Required work:
Copy the listing exactly, leaving out every picture.

Raw data:
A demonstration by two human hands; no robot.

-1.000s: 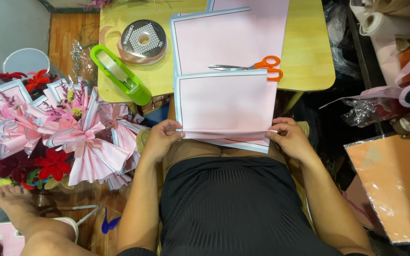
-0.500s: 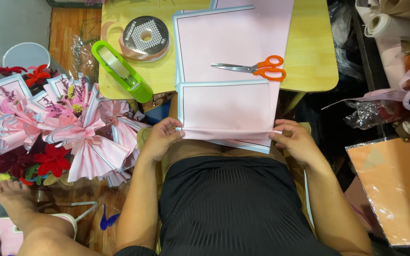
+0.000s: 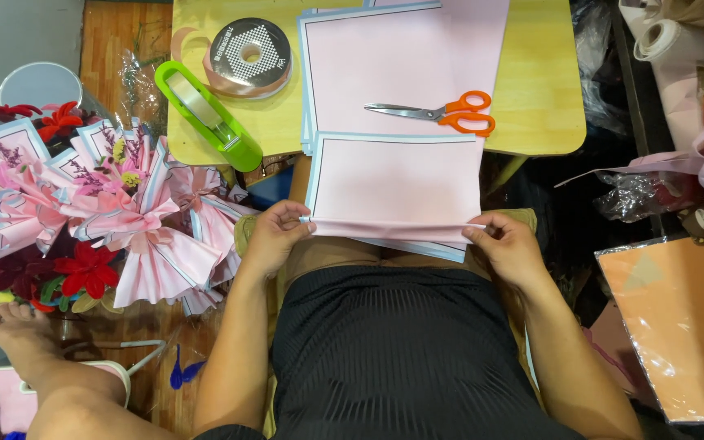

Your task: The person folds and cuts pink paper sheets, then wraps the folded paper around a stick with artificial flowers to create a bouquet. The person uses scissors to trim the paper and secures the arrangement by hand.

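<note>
The pink sheet (image 3: 397,183) with a blue border lies over the near edge of the yellow surface (image 3: 531,90), at 12 o'clock from the person's lap, and its near edge is already turned up into 1 narrow fold. The left hand (image 3: 270,236) pinches this fold at the left corner, thumb and fingers pressed together on the paper. The right hand (image 3: 507,244) pinches the same fold at the right corner in the same way. The fold looks straight from one hand to the other, so I judge that the first pleat is made and is being held. Most of the sheet above it is flat and has no crease, so nearly all the folding is left, if the sheet is meant to become a fan. A stack (image 3: 393,73) of similar pink sheets waits at 12 o'clock on the surface, with orange scissors (image 3: 450,112) lying on it. A ribbon roll (image 3: 248,55) and a green tape dispenser (image 3: 209,114) stand at 11 o'clock. At 9 o'clock, on the floor, several wrapped bouquets (image 3: 99,212) with pleated pink paper seem finished.
</note>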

Response:
A demonstration by two human hands; no robot.

-1.000s: 
-0.500s: 
+0.000s: 

Your task: The person folds and cuts pink paper sheets, then wraps the folded paper around a stick with artificial flowers to create a bouquet. The person uses scissors to trim the paper and secures the arrangement by hand.

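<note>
The pink sheet (image 3: 397,183) with a blue border lies over the near edge of the yellow surface (image 3: 531,90), at 12 o'clock from the person's lap, and its near edge is already turned up into 1 narrow fold. The left hand (image 3: 270,236) pinches this fold at the left corner, thumb and fingers pressed together on the paper. The right hand (image 3: 507,244) pinches the same fold at the right corner in the same way. The fold looks straight from one hand to the other, so I judge that the first pleat is made and is being held. Most of the sheet above it is flat and has no crease, so nearly all the folding is left, if the sheet is meant to become a fan. A stack (image 3: 393,73) of similar pink sheets waits at 12 o'clock on the surface, with orange scissors (image 3: 450,112) lying on it. A ribbon roll (image 3: 248,55) and a green tape dispenser (image 3: 209,114) stand at 11 o'clock. At 9 o'clock, on the floor, several wrapped bouquets (image 3: 99,212) with pleated pink paper seem finished.
</note>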

A complete answer has now been given.